→ **Requirement**: When you output the entries, begin with the first line and end with the line containing "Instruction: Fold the", keeping each line exactly as it is.

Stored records
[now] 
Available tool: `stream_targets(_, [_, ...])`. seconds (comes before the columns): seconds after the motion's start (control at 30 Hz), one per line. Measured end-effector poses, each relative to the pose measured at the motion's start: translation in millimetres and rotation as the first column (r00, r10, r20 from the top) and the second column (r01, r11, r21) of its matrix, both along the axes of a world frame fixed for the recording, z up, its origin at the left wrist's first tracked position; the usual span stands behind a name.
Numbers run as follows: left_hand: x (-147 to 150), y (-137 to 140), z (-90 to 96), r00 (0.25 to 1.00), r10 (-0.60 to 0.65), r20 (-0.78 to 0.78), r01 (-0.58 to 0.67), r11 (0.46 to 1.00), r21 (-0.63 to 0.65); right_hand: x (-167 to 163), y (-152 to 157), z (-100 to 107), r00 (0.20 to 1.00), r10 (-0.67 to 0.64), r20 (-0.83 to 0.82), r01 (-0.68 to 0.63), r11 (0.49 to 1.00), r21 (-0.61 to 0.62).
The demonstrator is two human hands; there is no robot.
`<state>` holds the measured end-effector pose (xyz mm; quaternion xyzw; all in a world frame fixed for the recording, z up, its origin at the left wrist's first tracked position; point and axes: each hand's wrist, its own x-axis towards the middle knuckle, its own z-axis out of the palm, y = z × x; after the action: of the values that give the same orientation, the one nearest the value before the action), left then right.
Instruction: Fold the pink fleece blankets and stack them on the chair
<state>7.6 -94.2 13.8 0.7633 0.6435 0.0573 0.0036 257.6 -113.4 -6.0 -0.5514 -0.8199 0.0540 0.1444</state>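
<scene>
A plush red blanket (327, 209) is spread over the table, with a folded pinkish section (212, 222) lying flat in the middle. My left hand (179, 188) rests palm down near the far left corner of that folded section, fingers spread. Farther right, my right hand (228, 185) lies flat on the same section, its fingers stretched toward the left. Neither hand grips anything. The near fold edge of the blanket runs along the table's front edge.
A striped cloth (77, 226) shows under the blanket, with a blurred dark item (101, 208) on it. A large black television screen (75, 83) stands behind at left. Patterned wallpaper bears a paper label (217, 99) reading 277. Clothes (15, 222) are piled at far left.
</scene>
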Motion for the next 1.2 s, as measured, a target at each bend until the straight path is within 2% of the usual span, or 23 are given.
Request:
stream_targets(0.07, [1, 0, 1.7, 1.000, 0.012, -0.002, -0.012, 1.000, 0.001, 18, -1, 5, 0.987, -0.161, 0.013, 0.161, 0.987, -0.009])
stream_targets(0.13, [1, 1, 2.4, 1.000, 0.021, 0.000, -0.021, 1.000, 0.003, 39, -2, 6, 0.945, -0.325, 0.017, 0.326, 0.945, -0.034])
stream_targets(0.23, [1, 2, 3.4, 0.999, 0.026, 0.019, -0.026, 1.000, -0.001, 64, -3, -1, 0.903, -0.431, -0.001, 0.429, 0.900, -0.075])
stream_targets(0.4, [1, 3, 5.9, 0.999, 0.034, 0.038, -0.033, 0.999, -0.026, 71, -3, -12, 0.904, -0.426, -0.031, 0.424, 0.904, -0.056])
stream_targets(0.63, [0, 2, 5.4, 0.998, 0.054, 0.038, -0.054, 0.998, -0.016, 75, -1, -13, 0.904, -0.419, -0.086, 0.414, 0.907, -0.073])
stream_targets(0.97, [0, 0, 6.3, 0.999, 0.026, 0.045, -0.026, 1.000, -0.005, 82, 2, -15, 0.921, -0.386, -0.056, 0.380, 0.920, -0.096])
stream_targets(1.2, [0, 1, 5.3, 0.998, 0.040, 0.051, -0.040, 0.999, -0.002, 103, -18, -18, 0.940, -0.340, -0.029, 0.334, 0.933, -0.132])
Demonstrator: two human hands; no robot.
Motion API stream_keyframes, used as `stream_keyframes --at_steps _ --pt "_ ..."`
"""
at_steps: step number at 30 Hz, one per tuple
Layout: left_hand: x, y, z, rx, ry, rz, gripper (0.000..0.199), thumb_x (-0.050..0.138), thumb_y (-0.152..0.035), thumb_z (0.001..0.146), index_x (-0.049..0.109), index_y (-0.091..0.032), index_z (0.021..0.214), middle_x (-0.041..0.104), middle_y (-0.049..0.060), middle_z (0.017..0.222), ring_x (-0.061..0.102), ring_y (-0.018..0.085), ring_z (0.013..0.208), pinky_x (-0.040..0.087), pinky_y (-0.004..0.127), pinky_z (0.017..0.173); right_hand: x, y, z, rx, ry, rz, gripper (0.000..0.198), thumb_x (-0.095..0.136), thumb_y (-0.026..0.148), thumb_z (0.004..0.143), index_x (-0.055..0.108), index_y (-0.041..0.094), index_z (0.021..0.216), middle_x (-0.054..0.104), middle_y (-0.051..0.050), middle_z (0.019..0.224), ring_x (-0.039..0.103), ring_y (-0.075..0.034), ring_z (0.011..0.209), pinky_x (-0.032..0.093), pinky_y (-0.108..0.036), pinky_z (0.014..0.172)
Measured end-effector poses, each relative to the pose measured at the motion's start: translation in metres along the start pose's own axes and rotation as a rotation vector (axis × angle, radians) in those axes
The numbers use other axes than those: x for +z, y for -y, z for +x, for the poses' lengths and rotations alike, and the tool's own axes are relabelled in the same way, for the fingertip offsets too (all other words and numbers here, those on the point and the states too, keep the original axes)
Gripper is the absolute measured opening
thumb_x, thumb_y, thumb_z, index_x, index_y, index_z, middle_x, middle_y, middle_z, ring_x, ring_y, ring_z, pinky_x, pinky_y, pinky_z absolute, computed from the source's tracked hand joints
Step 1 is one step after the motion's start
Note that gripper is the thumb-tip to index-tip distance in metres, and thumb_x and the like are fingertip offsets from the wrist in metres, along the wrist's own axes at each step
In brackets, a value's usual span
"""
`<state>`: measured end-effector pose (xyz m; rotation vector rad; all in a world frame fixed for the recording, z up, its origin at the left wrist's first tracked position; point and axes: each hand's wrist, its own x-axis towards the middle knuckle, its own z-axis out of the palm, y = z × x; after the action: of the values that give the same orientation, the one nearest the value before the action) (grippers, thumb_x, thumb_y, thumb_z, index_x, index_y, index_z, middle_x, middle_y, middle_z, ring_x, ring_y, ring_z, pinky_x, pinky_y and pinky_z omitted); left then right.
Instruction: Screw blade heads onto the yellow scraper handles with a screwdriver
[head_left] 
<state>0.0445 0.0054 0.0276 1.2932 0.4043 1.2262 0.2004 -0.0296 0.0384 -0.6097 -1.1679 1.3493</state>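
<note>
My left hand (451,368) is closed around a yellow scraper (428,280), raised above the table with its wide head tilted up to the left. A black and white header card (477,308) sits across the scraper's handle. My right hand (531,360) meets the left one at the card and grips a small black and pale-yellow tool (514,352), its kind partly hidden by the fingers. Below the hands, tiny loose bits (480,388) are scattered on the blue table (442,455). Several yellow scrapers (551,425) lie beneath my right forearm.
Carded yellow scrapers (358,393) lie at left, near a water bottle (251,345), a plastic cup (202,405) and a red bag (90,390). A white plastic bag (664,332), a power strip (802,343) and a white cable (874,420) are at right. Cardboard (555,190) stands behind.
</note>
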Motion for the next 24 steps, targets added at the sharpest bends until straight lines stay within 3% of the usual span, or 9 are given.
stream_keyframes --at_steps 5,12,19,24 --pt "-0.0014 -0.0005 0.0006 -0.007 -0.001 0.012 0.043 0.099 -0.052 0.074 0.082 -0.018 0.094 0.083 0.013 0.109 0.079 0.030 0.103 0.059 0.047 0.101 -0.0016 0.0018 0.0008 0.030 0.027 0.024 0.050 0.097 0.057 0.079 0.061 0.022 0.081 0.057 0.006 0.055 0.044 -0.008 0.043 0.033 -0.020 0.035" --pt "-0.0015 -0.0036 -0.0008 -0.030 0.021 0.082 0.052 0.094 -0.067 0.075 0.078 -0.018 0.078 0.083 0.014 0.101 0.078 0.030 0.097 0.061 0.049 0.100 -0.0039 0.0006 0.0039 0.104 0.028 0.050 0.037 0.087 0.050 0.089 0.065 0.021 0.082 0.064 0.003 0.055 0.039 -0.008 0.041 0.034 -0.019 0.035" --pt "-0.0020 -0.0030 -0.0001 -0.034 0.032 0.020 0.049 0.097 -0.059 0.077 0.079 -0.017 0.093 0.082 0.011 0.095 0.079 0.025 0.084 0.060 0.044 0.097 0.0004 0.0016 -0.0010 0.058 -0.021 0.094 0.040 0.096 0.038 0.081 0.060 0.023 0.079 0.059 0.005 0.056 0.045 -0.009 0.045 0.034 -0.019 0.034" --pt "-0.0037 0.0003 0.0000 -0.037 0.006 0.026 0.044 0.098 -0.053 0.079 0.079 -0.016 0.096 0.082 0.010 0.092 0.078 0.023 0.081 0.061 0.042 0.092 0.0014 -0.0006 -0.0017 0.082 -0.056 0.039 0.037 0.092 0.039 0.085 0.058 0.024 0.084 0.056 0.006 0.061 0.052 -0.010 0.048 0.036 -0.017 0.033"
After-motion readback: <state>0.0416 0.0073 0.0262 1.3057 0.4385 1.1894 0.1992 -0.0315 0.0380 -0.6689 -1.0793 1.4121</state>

→ **Result of this exercise**:
[now] 
Available tool: `stream_targets(_, [_, ...])`. seconds (comes before the columns): seconds after the motion's start (control at 30 Hz), one per line. Measured end-effector poses, each relative to the pose measured at the motion's start: translation in millimetres and rotation as the first column (r00, r10, r20 from the top) and the second column (r01, r11, r21) of its matrix, both along the axes of a world frame fixed for the recording, z up, its origin at the left wrist's first tracked position; the usual span stands behind a name.
Numbers run as follows: left_hand: x (-147 to 150), y (-137 to 140), z (-90 to 96), r00 (0.25 to 1.00), r10 (-0.60 to 0.65), r20 (-0.78 to 0.78), r01 (-0.58 to 0.67), r11 (0.46 to 1.00), r21 (-0.63 to 0.65); right_hand: x (-167 to 163), y (-152 to 157), z (-100 to 107), r00 (0.20 to 1.00), r10 (-0.67 to 0.64), r20 (-0.83 to 0.82), r01 (-0.68 to 0.63), r11 (0.49 to 1.00), r21 (-0.61 to 0.62).
The demonstrator is two human hands; there is no robot.
`<state>` holds the measured end-effector pose (xyz mm; quaternion xyzw; all in a world frame fixed for the recording, z up, its origin at the left wrist's first tracked position; point and axes: each hand's wrist, its own x-axis towards the middle knuckle, its own z-axis out of the palm, y = z × x; after the action: of the values that give the same orientation, the one nearest the value before the action), left then right.
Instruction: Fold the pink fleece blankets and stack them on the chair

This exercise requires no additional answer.